Relationship of codon bias to mRNA concentration and protein length in Saccharomyces cerevisiae.

作者信息

Coghlan A, Wolfe K H

机构信息

Department of Genetics, Smurfit Institute, University of Dublin, Trinity College, Dublin 2, Ireland.

出版信息

Yeast. 2000 Sep 15;16(12):1131-45. doi: 10.1002/1097-0061(20000915)16:12<1131::AID-YEA609>3.0.CO;2-F.
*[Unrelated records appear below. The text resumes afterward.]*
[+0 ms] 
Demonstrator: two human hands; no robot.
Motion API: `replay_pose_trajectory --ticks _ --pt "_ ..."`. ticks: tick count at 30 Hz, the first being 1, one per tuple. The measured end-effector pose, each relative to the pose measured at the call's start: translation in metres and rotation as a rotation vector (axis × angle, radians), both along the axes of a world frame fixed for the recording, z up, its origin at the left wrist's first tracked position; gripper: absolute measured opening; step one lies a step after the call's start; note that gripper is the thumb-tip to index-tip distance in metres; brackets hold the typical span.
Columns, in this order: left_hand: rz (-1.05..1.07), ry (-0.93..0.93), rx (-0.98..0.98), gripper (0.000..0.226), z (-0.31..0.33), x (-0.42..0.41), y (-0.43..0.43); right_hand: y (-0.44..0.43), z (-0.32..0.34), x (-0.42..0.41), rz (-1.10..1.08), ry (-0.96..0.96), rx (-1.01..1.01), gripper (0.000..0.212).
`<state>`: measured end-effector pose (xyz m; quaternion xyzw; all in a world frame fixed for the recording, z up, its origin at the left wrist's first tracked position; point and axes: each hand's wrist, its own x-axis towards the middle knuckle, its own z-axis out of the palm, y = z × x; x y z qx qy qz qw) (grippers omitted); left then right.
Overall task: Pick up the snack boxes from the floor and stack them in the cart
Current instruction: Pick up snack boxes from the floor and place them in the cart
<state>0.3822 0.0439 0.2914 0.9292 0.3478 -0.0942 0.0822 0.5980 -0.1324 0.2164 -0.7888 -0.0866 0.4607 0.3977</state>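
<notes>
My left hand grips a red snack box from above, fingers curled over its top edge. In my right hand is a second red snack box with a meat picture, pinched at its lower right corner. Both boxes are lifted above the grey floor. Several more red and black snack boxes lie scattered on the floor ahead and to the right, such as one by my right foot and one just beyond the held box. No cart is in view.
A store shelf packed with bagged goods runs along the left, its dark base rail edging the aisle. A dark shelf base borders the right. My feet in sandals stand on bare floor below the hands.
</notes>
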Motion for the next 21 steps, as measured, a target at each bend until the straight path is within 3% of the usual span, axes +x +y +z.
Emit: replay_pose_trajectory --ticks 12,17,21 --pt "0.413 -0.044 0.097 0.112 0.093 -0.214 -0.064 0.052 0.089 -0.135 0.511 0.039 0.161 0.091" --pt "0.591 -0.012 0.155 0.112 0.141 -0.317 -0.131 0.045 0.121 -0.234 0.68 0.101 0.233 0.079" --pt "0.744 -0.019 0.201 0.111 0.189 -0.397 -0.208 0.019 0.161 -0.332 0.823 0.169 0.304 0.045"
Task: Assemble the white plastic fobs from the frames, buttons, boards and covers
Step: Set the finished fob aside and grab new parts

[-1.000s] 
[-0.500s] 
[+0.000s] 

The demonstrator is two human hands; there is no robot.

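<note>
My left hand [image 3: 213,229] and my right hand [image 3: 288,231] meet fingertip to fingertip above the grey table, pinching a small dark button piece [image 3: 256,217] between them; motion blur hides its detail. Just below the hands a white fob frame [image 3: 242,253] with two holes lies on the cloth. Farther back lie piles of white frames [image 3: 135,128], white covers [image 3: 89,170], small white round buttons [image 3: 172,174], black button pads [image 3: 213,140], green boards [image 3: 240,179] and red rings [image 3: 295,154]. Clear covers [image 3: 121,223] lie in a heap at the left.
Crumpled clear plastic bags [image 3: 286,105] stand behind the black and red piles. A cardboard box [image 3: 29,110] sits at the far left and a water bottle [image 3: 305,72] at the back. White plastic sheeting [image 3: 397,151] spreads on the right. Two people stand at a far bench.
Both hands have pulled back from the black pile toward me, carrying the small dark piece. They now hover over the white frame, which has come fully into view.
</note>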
DOI:10.1002/1097-0061(20000915)16:12<1131::AID-YEA609>3.0.CO;2-F
PMID:10953085
Abstract

In 1982, Ikemura reported a strikingly unequal usage of different synonymous codons, in five Saccharomyces cerevisiae nuclear genes having high protein levels. To study this trend in detail, we examined data from three independent studies that used oligonucleotide arrays or SAGE to estimate mRNA concentrations for nearly all genes in the genome. Correlation coefficients were calculated for the relationship of mRNA concentration to four commonly used measures of synonymous codon usage bias: the codon adaptation index (CAI), the codon bias index (CBI), the frequency of optimal codons (F(op)), and the effective number of codons (N(c)). mRNA concentration was best approximated as an exponential function of each of these four measures. Of the four, the CAI was the most strongly correlated with mRNA concentration (r(s)=0.62+/-0.01, n=2525, p<10(-17)). When we controlled for CAI, mRNA concentration and protein length were negatively correlated (partial r(s)=-0.23+/-0.01, n=4765, p<10(-17)). This may result from selection to reduce the size of abundant proteins to minimize transcriptional and translational costs. When we controlled for mRNA concentration, protein length and CAI were positively correlated (partial r(s)=0.16+/-0.01, n=4765, p<10(-17)). This may reflect more effective selection in longer genes against missense errors during translation. The correlation coefficients between the mRNA levels of individual genes, as measured by different investigators and methods, were low, in the range r(s)=0.39-0.68.

摘要

1982年,池村报道了在五个蛋白质水平较高的酿酒酵母核基因中,不同同义密码子的使用存在显著差异。为了详细研究这一趋势,我们检查了三项独立研究的数据,这些研究使用寡核苷酸阵列或SAGE来估计基因组中几乎所有基因的mRNA浓度。计算了mRNA浓度与四种常用的同义密码子使用偏好测量指标之间的相关系数:密码子适应指数(CAI)、密码子偏好指数(CBI)、最优密码子频率(F(op))和有效密码子数(N(c))。mRNA浓度最好近似为这四种测量指标中每一种的指数函数。在这四种指标中,CAI与mRNA浓度的相关性最强(r(s)=0.62±0.01,n=2525,p<10(-17))。当我们控制CAI时,mRNA浓度与蛋白质长度呈负相关(偏相关系数r(s)=-0.23±0.01,n=4765,p<10(-17))。这可能是由于选择减少丰富蛋白质的大小,以最小化转录和翻译成本。当我们控制mRNA浓度时,蛋白质长度与CAI呈正相关(偏相关系数r(s)=0.16±0.01,n=4765,p<10(-17))。这可能反映了在较长基因中,针对翻译过程中的错义错误进行了更有效的选择。不同研究者和方法测量的单个基因mRNA水平之间的相关系数较低,范围在r(s)=0.39-0.68之间。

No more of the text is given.